Peça solta e excesso de peso contribuíram para queda de avião no Recife

Uma sucessão de falhas mecânicas e humanas contribuiu para a queda de um avião e a consequente morte de seus 16 ocupantes em 13 de julho de 2011, no Recife, segundo o relatório final do Cenipa (Centro de Investigação e Prevenção de Acidentes Aeronáuticos) divulgado nesta sexta-feira (19).

Uma peça do motor, reaproveitada de outra aeronave, se soltou; havia divergências em documentos sobre como proceder em caso de emergência; o avião estava 72 kg mais pesado que o limite máximo e os pilotos não tiveram treinamento adequado.

Segundo o coronel Fernando Camargo, responsável pela investigação, houve tensão na cabine do avião e divergências entre piloto e copiloto sobre como agir para salvar o avião.

Ele disse ainda que uma das 55 palhetas do motor esquerdo do avião rompeu, soltou-se e danificou as demais.

A peça foi fabricada em junho de 2000, e dois anos depois foi instalada em uma aeronave russa. Em 2011, o fabricante do motor testou as palhetas e reaproveitou 51 peças no avião da Noar.
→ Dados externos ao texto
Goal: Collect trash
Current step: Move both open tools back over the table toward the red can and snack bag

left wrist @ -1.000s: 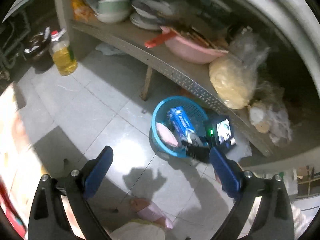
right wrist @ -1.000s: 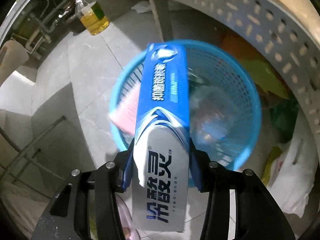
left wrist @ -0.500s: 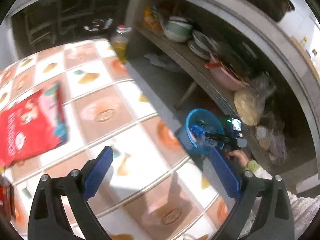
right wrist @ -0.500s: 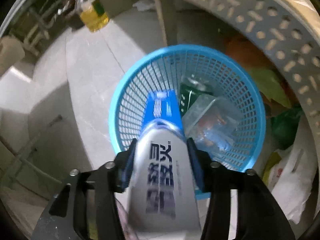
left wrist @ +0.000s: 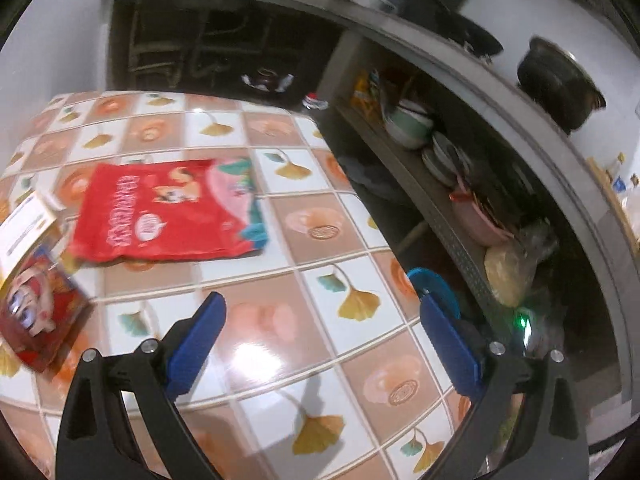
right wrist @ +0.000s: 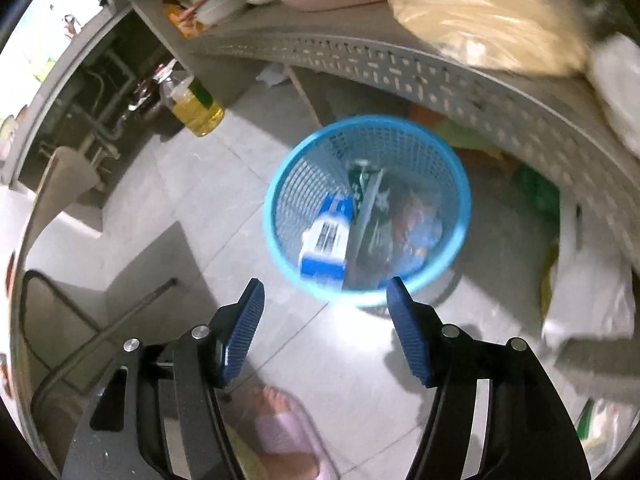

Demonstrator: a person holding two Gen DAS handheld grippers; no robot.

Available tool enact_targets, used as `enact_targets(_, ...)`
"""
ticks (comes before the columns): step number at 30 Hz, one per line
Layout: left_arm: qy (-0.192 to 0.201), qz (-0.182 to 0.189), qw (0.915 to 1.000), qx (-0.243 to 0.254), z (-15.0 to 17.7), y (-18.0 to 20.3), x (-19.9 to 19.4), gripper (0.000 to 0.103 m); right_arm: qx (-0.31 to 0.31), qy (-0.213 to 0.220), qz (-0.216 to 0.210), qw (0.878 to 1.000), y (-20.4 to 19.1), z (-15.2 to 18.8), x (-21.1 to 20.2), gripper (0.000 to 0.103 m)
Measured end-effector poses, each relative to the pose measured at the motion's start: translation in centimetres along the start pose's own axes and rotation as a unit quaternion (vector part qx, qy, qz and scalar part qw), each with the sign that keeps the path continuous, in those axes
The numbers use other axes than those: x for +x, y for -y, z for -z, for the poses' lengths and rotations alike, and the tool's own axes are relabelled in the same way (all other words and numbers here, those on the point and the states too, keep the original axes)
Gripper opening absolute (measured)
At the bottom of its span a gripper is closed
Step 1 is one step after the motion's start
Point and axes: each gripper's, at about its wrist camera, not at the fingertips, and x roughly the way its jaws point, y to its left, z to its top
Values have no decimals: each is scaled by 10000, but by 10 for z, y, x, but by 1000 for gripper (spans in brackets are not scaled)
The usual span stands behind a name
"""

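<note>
My right gripper (right wrist: 324,300) is open and empty above the floor, just short of a blue mesh basket (right wrist: 288,184). A blue and white toothpaste box (right wrist: 326,236) stands inside the basket among other trash. My left gripper (left wrist: 320,320) is open and empty over a tiled table (left wrist: 312,232). A red snack bag (left wrist: 160,212) lies flat on the table ahead and to the left. A red picture packet (left wrist: 36,312) and a white card (left wrist: 24,228) lie at the table's left edge. The basket's rim (left wrist: 434,280) shows past the table's right edge.
A perforated grey shelf (right wrist: 400,68) with bowls and a bagged yellow bundle (right wrist: 488,12) runs behind the basket. An oil bottle (right wrist: 196,108) stands on the floor to the left. White plastic bags (right wrist: 588,280) lie right of the basket. A slippered foot (right wrist: 288,432) is below the right gripper.
The right gripper opened and let the toothpaste box drop into the basket, then drew back. The left gripper swung from the floor up over the tiled table.
</note>
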Motion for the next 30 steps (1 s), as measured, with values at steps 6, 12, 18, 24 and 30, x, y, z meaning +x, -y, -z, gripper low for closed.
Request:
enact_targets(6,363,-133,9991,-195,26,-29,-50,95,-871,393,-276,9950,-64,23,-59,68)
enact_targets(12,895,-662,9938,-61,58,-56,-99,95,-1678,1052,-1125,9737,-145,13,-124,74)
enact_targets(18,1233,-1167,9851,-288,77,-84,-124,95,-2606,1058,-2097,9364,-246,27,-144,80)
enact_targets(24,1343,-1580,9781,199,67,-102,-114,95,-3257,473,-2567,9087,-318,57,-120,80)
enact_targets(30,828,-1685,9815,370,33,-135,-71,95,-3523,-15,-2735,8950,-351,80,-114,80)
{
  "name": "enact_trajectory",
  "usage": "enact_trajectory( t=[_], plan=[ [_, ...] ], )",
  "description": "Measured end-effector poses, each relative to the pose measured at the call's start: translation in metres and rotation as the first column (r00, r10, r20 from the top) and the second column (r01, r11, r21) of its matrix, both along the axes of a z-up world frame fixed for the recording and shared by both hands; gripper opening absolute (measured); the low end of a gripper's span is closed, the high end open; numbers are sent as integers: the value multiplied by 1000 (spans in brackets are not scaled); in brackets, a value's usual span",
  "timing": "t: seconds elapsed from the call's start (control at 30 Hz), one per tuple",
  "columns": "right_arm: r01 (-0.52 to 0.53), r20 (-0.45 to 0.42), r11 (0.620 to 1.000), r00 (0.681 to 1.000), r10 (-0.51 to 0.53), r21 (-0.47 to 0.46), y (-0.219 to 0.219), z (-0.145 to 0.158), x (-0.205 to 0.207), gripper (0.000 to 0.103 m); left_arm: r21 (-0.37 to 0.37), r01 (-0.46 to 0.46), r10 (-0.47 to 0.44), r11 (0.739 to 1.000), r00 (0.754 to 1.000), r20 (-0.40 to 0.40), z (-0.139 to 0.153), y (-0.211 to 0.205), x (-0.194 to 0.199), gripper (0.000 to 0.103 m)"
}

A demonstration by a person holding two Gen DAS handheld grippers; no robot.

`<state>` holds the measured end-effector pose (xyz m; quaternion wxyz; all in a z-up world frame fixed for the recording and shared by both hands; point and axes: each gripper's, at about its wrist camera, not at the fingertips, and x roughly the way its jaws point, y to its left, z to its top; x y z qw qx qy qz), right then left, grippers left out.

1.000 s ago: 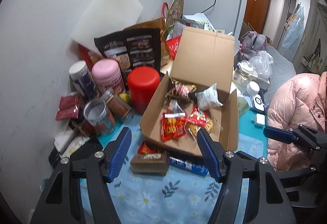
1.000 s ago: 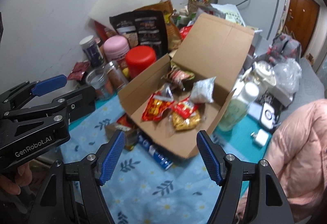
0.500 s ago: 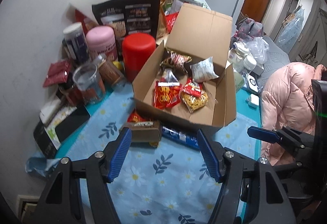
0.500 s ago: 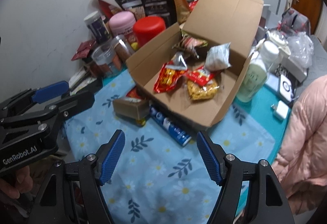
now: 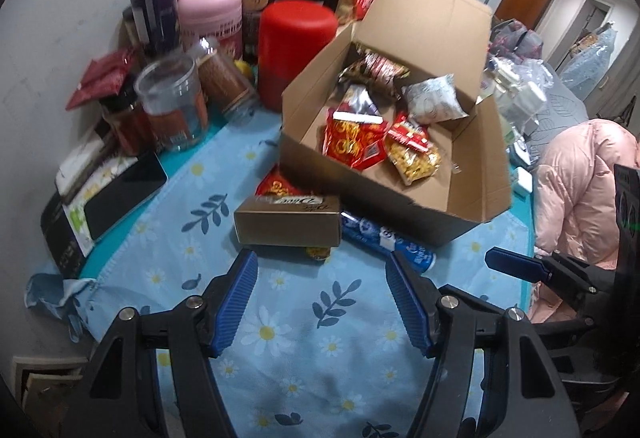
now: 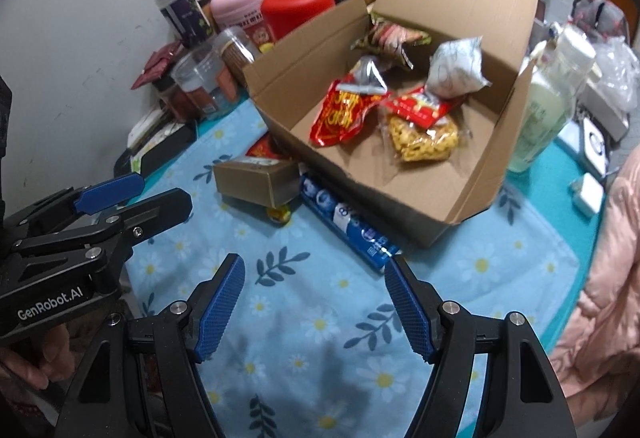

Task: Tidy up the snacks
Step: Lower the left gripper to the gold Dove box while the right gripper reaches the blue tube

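Tablecloth (image 5: 304,358): light blue with white daisies and dark leaves, spread over a teal table top.
Cardboard box (image 5: 472,198): open, flap standing up at the back, sitting on the cloth; its near wall lies against the loose snacks.
Snacks in box: red packet (image 5: 352,146), clear bag of yellow pieces (image 5: 416,158), white pouch (image 5: 434,100) and a dark patterned bag (image 5: 376,68) on the box floor.
Jars: red canister (image 5: 296,50), pink-lidded tub (image 5: 212,14) and a clear jar (image 5: 174,102) crowded by the wall, left of the box.
Brown carton (image 5: 288,224): on the cloth, touching the box's near wall.
Blue cookie roll (image 5: 386,238): lying just right of the carton, along the box.
Left gripper (image 5: 320,302): jaws apart, nothing between them, above bare cloth near the carton.
Right gripper (image 6: 312,304): jaws apart and empty, above the cloth near the roll's end.
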<state>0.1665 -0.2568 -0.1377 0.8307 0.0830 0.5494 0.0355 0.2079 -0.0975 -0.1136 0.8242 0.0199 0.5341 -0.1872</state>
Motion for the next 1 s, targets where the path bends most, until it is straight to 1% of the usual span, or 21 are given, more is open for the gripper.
enact_trajectory(
  t=[0.1,0.27,0.47,0.6,0.7,0.83,1.0],
  plan=[
    [5,-17,1000,1000,-5,0,-3,-16,7,73,-5,-13,13,1000,1000,-25,-12,2,11,66],
    [37,-46,999,998,-36,16,-12,-43,19,73,-15,-27,26,1000,999,-41,-26,2,30,66],
    [65,-58,998,996,-64,15,-20,-66,31,73,-1,-15,15,1000,999,-34,-43,-7,56,66],
    [62,-56,998,996,-63,-12,-23,-76,38,73,10,-2,3,1000,1000,-26,-53,-11,70,66],
    [55,-59,998,997,-57,-25,-24,-84,42,73,31,8,-7,999,999,-42,-66,-13,79,66],
    [39,-77,999,996,-42,-30,-24,-95,46,73,55,16,-11,998,996,-83,-81,-11,81,66],
    [11,-90,1000,996,-13,-14,-19,-102,46,73,66,36,-28,997,994,-108,-90,-4,68,66]
  ],
)
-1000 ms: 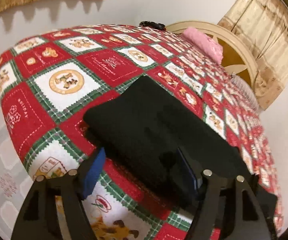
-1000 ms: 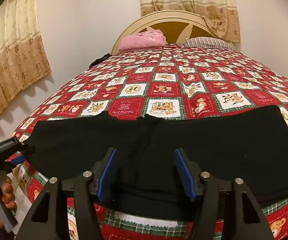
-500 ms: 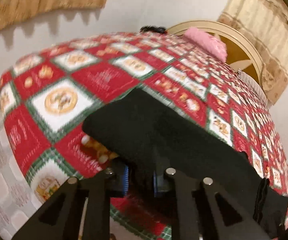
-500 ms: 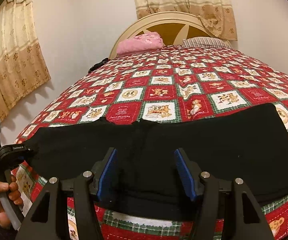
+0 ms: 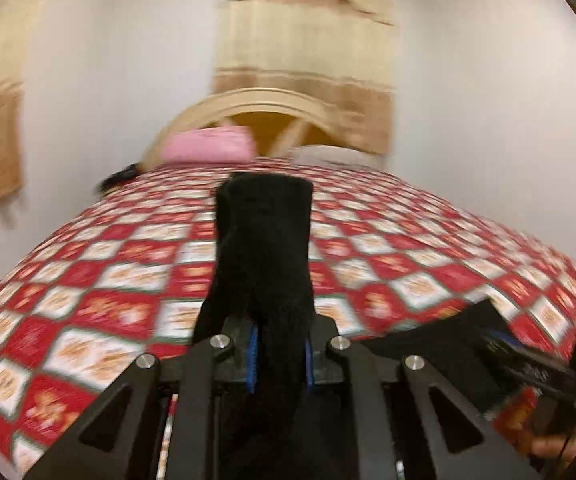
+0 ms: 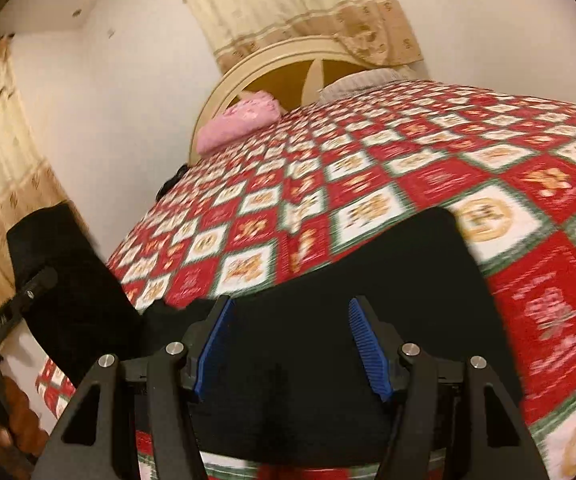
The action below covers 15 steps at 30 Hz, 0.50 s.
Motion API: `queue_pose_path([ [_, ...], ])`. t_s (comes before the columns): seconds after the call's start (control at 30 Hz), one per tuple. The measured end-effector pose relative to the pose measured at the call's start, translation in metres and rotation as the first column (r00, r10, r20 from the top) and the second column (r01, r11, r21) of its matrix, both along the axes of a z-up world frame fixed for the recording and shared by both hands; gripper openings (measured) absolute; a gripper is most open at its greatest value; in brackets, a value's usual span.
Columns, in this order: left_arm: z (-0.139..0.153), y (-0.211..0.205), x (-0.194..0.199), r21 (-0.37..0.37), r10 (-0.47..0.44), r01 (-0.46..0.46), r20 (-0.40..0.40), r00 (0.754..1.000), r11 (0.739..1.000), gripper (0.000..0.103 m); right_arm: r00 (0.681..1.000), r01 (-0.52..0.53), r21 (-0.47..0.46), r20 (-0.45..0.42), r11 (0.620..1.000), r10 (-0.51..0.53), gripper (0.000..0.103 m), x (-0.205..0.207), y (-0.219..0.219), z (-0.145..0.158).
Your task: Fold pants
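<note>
Pants [image 6: 368,320], black, lie on the quilt [image 6: 428,184]. Left gripper [image 5: 278,354] is clamped on one lifted end. Right gripper [image 6: 292,344] hangs wide open above the flat part, holding nothing.

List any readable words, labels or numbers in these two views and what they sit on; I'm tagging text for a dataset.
None can be read for sure.
Red squares of the bedspread: pale lettering, blurred by motion.
White print on the left gripper body, seen at the left edge of the right wrist view: too smeared to read.
Print on the right gripper body in the left wrist view: too blurred.
Black pants: no label visible.
</note>
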<state>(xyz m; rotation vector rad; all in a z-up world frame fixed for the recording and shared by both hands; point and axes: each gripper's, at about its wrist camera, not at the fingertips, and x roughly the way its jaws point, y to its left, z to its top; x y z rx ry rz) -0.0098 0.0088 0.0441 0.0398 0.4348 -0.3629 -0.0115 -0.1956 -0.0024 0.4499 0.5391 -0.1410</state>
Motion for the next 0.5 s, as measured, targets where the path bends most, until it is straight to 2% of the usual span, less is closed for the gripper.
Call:
queue_pose_path([
  [0.13, -0.022, -0.058, -0.002, 0.03, -0.172, 0.173, -0.047, 0.984, 0.984, 0.017, 0.998, 0.052, 0.03, 0.019, 0.998, -0.053, 0.061, -0.014, -0.025, 0.0],
  [0.2, -0.035, -0.083, -0.008, 0.064, -0.221, 0.226, -0.065, 0.973, 0.972, 0.017, 0.997, 0.068, 0.056, 0.022, 0.996, -0.07, 0.061, -0.019, -0.036, -0.002],
  [0.3, -0.063, -0.11, -0.014, 0.17, -0.257, 0.269, -0.091, 0.962, 0.948, 0.017, 0.998, 0.039, 0.117, 0.035, 0.992, -0.044, 0.061, -0.021, -0.044, -0.006],
  [0.4, -0.087, -0.122, -0.012, 0.262, -0.27, 0.308, -0.17, 0.948, 0.915, 0.021, 0.998, -0.017, 0.179, 0.061, 0.984, 0.006, 0.061, -0.019, -0.047, -0.007],
  [0.47, -0.087, -0.118, -0.015, 0.271, -0.279, 0.316, -0.167, 0.946, 0.909, 0.023, 0.997, -0.04, 0.193, 0.071, 0.98, 0.027, 0.061, -0.015, -0.047, -0.005],
  [0.5, -0.082, -0.114, -0.016, 0.259, -0.293, 0.332, -0.179, 0.939, 0.907, 0.03, 0.996, -0.054, 0.201, 0.076, 0.978, 0.039, 0.061, -0.013, -0.047, -0.004],
])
Segundo o Cenipa, a peça estava dentro do prazo de validade. Das 1.996 horas de uso, apenas pouco mais de 21 horas foram no avião da Noar. A perícia não identificou o motivo do desgaste da peça.

A investigação também apontou divergências entre o check-list de emergência e o manual de voo.

Constatou ainda que o avião estava 72 kg mais pesado do que o limite máximo. O Cenipa não descartou a possibilidade de o sobrepeso ter sido causado por excesso de bagagem, mas disse haver outras possibilidades.

O coronel disse também que houve falha no programa de computador que calcula o peso do avião.

Além disso, o Cenipa apontou que o treinamento do piloto Rivaldo Paurílio e do copiloto Roberto Gonçalves foi incompleto.

O centro de investigação disse que eles foram treinados para agir, em uma situação de emergência, numa altura de até 400 pés (121,92 m), mas o fabricante afirma que o treinamento não deve ser feito abaixo de 1.500 pés (457,2 m).

INQUÉRITO

A investigação do Cenipa não aponta culpados, o que será feito pela Polícia Federal, que deve concluir seu inquérito até o fim deste ano.

A partir de seu relatório, o Cenipa faz uma série de recomendações aos fabricantes do avião e do motor e à Anac (Agência Nacional de Aviação Civil), criticada tanto pela Noar quanto pelos parentes das vítimas.

Os familiares dizem que a Anac inspecionou a aeronave um mês antes do acidente e não encontrou irregularidades. Três dias depois da tragédia, foram detectadas 148 infrações.

"Soubemos aqui que as inspeções da Anac são feitas por amostragem. Mas todos nós precisamos de procedimentos que deem segurança a nós, que somos passageiros", disse Taciana Guerra, mãe do dentista Raul Farias, 24, morto no acidente.

Depois de receberem a documentação do Cenipa, as famílias pretendem sugerir outras recomendações.

O comandante Ricardo Miguel, piloto e porta-voz da Noar, contestou a investigação do Cenipa, atribuiu a responsabilidade do acidente às fabricantes do avião e do motor e à Anac e disse que o treinamento dos tripulantes não foi incompleto.

O piloto também disse que a documentação de seus colegas e da aeronave estava em ordem.

Para ele, a Noar errou apenas na escolha da aeronave. "Nós estamos condenando esta aeronave, tanto que nós perdemos a confiança. Não vamos voar esta aeronave. É uma aeronave que não era para estar aqui com a gente", afirmou.

A Anac informou ainda que "inspeções com metodologia de coleta de dados por amostragem são comuns em todos os segmentos fiscalizados e regulados no Brasil e no mundo, tendo em vista o grande universo das atividades e ações a serem fiscalizadas" e que, após o acidente, analisou todos os registros da empresa.

O ACIDENTE

O avião saiu do Recife com destino a Mossoró (RN), mas caiu cerca de três minutos após a decolagem em um terreno baldio em Boa Viagem, zona sul do Recife.

Após o acidente, a Noar Linhas Aéreas teve suas atividades suspensas.

A empresa ainda não sabe se vai retomar as atividades. Ela possuía duas aeronaves LET-410. O avião que sobrou está sendo negociado com um comprador da África.